Какие ужасы представляются человеку в темноте! При свете солнца они блекнут и исчезают, но ночью принимают угрожающие размеры.
Должно быть, я все-таки заснула, потому что, когда он коснулся моей щеки, я вздрогнула от испуга. Он зажег лампу, и я увидела его лицо, участливое и утомленное.
— Извини, я так поздно. — И никаких объяснений. — Ты согрелась? Огонь уже погас.
— Нет, — сказала я, и, скользнув в постель, он лет рядом со мной.
— У тебя холодные руки, — сказала я ему и засунула их себе под одежду. Он поцеловал меня, и я потянулась к его лицу. Я дотронулась до его щек и ощутила их мягкость, взъерошила его волосы — они еще хранили холод после долгого путешествия. — Ложись на меня. — Он послушался (всегда ли он был таким покорным?). — Не так, всей своей тяжестью. — И он сделал, как я сказала. Мне приятно было чувствовать его на себе, хотя он сдавил мне грудь и я едва могла дышать.
Он снова поцеловал меня и перевернул на бок, так что Мы оказались лицом к лицу в полутьме, никого рядом, кто мог бы подслушать нас. Не было слышно ни звука, кроме шума потока.
— Итак, — спросил он, откидывая со лба мои волосы, — чем тебя обидели?

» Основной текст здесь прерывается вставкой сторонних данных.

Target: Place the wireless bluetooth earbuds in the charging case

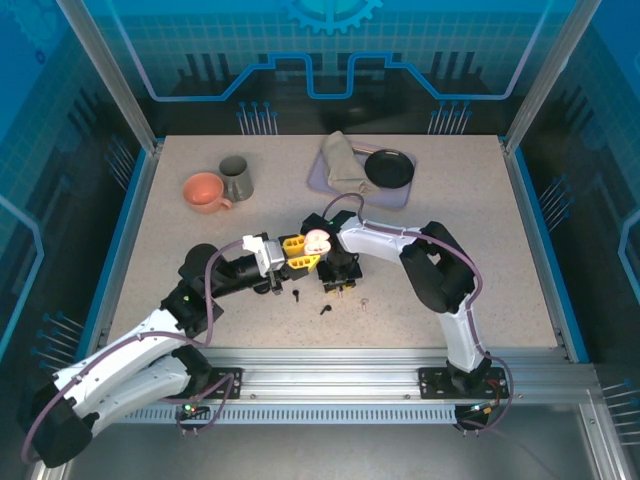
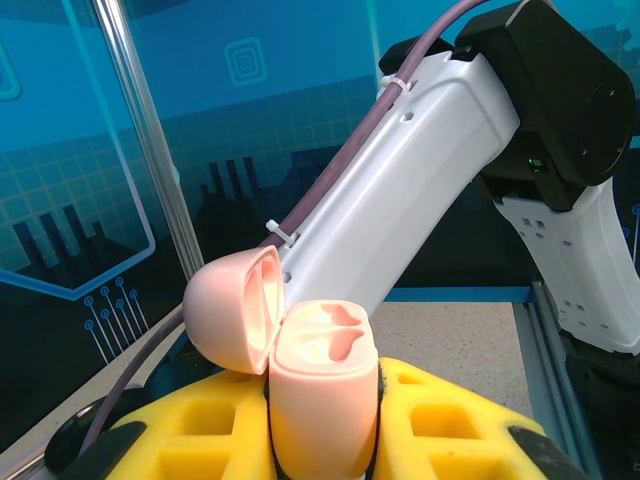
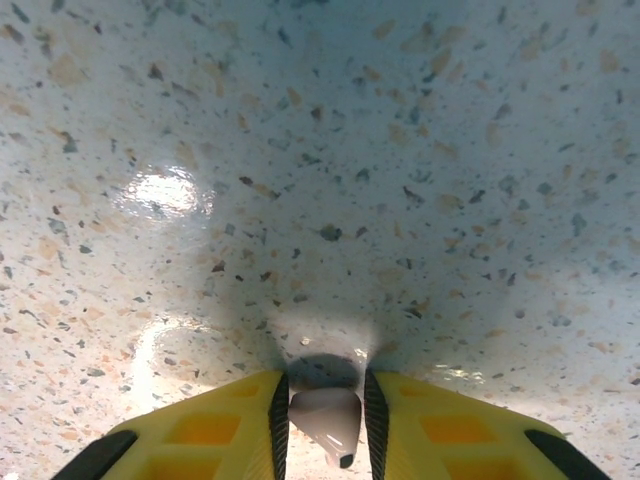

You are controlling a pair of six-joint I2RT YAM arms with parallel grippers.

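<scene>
Now, at the left claw [image 2: 325, 430]: clamps tight on a pink charging case [image 2: 325, 370], with yellow fingers [image 2: 450, 425] on both sides. Holds it upright, up off the table [image 1: 470, 220], with the lid flipped open to the left and two little hollows showing on top.

Next, at the right claw [image 3: 325, 392]: points straight down, just beside the case. Pinches a whitish earbud [image 3: 325, 420] between its own yellow fingers [image 3: 200, 435], very close over the speckled top. Cannot tell if touching.

Down on the table, near both claws: two black earbuds [image 1: 297, 294], lying apart from each other. A bit to the right, a tiny pale thing [image 1: 365, 303], too small to tell.

Far back on the left: a peach cup [image 1: 205, 192] just beside a grey mug [image 1: 236, 178]. Far back on the right: a purple tray [image 1: 400, 197] with a black dish [image 1: 389, 169] and a crumpled cloth [image 1: 343, 160] on it.
</scene>
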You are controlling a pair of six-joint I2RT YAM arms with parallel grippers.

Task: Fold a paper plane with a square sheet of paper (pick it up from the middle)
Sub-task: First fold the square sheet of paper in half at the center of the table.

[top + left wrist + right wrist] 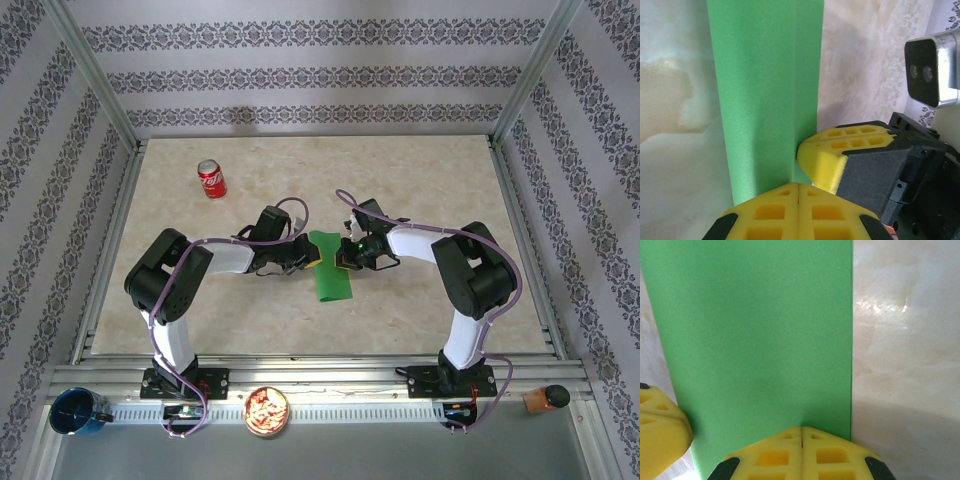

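top external shows the square sheet of paper (pixel 334 278) as a narrow strip lying mid-table. left gripper (pixel 306 257) and right gripper (pixel 343 260) are both closed, tips meeting on it. i'd press flat and run evenly along the crease, without dragging the sheet.

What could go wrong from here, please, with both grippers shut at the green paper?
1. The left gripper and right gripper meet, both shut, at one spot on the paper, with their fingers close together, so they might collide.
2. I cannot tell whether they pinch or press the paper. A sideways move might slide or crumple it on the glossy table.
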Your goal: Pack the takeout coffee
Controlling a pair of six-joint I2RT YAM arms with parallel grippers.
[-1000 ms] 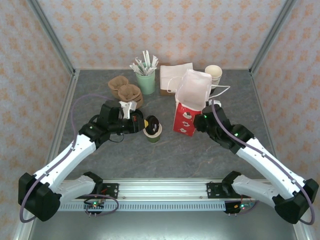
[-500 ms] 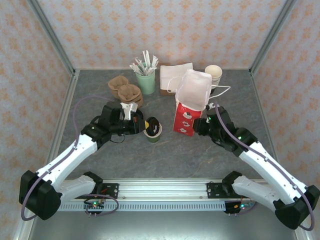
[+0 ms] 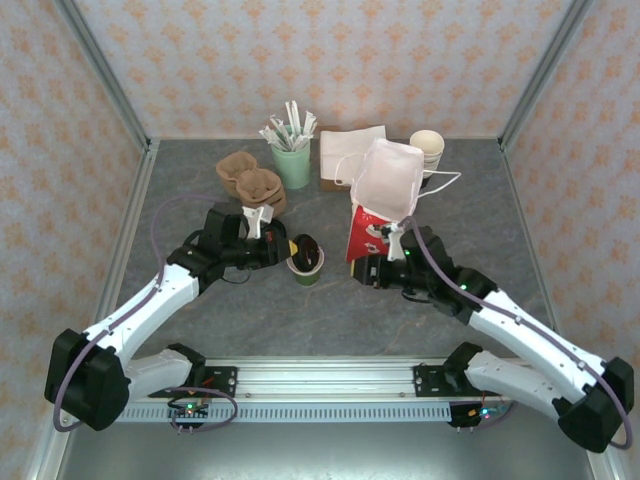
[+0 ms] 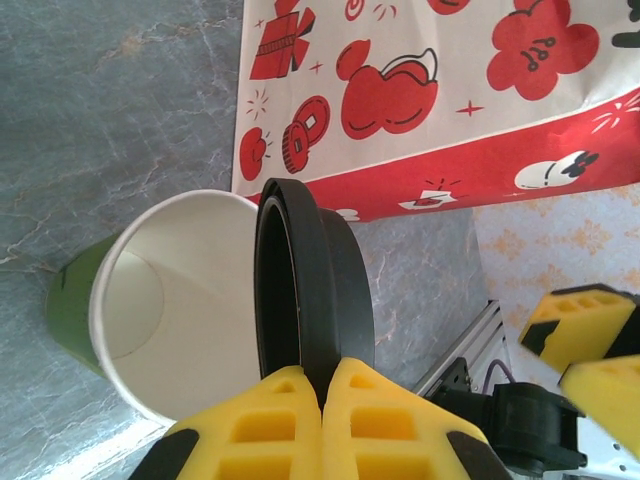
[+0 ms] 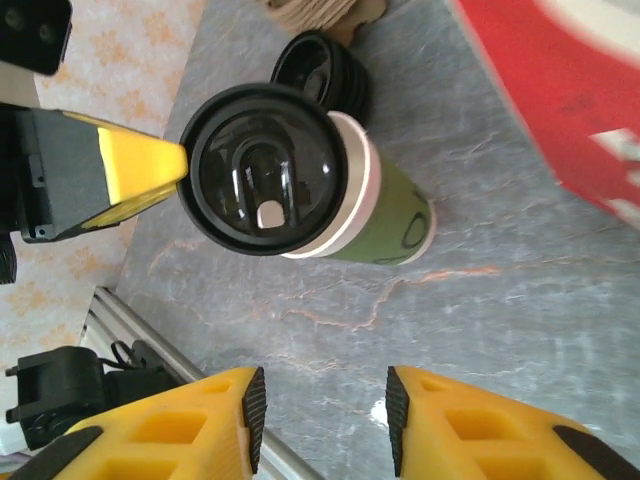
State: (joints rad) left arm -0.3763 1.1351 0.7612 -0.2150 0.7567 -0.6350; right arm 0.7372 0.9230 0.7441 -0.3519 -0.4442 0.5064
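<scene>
The right gripper (image 5: 325, 400), released, swings to the cup's (image 3: 305, 264) 3 o'clock, likely steadying it while the left gripper (image 4: 322, 375) clenches the lid (image 4: 310, 285).

Top external: fixed high behind the rig, facing down and forward across the table (image 3: 300, 320). Left wrist: close, facing cup (image 4: 170, 300) and lid (image 4: 310, 290), red bag (image 4: 430, 90) behind. Right wrist: close, from the opposing side; shares cup, lid, red bag.
</scene>
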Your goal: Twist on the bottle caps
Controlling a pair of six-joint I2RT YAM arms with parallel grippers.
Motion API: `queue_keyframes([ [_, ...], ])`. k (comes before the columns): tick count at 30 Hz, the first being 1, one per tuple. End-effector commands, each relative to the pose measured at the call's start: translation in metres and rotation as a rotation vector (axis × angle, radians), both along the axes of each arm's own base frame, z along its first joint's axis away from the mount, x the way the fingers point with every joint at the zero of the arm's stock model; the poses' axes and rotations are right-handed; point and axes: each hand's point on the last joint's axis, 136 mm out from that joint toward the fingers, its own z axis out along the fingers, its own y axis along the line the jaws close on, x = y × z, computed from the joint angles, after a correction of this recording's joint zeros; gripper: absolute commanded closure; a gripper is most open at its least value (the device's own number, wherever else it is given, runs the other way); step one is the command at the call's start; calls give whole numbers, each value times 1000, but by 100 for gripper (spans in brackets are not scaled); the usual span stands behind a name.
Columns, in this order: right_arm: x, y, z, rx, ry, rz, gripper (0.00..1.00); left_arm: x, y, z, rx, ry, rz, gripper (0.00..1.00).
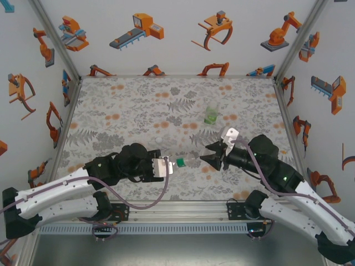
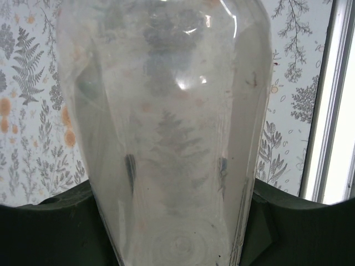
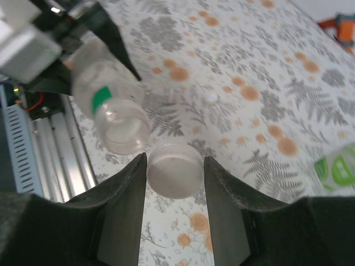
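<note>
My left gripper [image 1: 168, 166] is shut on a clear bottle [image 1: 186, 162] with a green band, held lying sideways with its open mouth [image 3: 123, 128] pointing right. In the left wrist view the bottle's body [image 2: 172, 122] stands between the dark jaws of the left gripper [image 2: 175, 221]. My right gripper [image 1: 207, 154] faces that mouth from the right, shut on a white bottle cap [image 3: 175, 170] pinched between both fingers. The cap sits just short of the mouth, slightly below and to its right, apart from it. A green-tinted bottle [image 1: 211, 113] stands further back on the table.
A small white cap [image 3: 211, 98] lies loose on the patterned table [image 1: 122, 111] behind the held bottle. The green bottle [image 3: 337, 166] shows at the right edge of the right wrist view. A metal rail [image 1: 183, 210] runs along the near edge; walls close in left and right.
</note>
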Motion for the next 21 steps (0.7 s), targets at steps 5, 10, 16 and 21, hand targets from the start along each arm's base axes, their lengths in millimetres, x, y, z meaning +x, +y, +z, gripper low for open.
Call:
queue_keyframes([
  [5,-44,16,17,15,-108,304,100,-4,-8,10,11,-55,-56,100],
  [10,-50,19,12,22,-101,345,100,-10,-13,15,-10,-56,-87,100],
  [16,-43,18,7,7,-100,306,100,-15,-18,19,-30,-51,-117,100],
  [21,-46,19,2,3,-88,325,100,-21,-24,27,-70,-46,-149,100],
])
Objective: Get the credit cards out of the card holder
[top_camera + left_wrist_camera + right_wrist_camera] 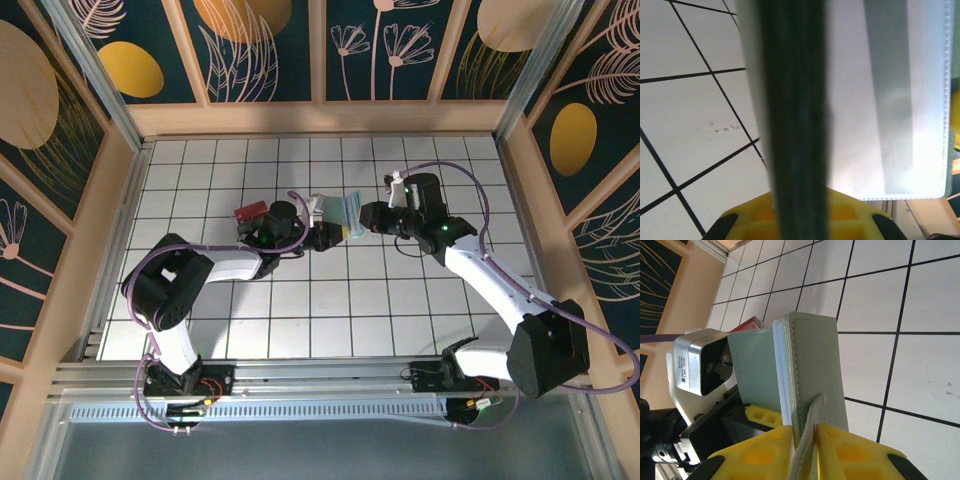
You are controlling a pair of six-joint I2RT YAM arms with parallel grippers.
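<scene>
The pale grey-green card holder [340, 212] hangs between both grippers above the middle of the table. My right gripper [358, 222] is shut on a stitched flap of the holder [815, 365], its yellow fingers [855, 450] pressed on either side. My left gripper [325, 237] is shut on another panel, which runs edge-on as a dark blurred band [797, 110] between its yellow fingers [850, 210]. A pale stitched panel [910, 100] spreads to the right. A thin white layer [780, 385] sits between the panels; I cannot tell whether it is one of the credit cards.
A clear box with red contents [250, 212] lies on the white tiled table [330, 310] just left of the left gripper. Wooden walls [320, 118] enclose the table. The left arm's wrist camera [700, 365] sits close beside the holder.
</scene>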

Я рассказала ему все. Разве я могла поступить иначе? У меня больше никого не было. Я рассказала ему о своем обмане, о придуманной Изуми истории (он не сказал, слышал ли он ее, я могла лишь догадываться), хотя опустила подробности о сорочке цвета лаванды и о письмах Канецуке. Почему? Возможно, потому что не хотела, чтобы он знал, сколько всего у меня накопилось, и не хотела заставлять его ревновать.
Когда я закончила, он лег на спину и уставился в потолок, оттуда раздавался неясный шорох: то ли по крыше лазили птицы или белки, то ли какие-то другие существа.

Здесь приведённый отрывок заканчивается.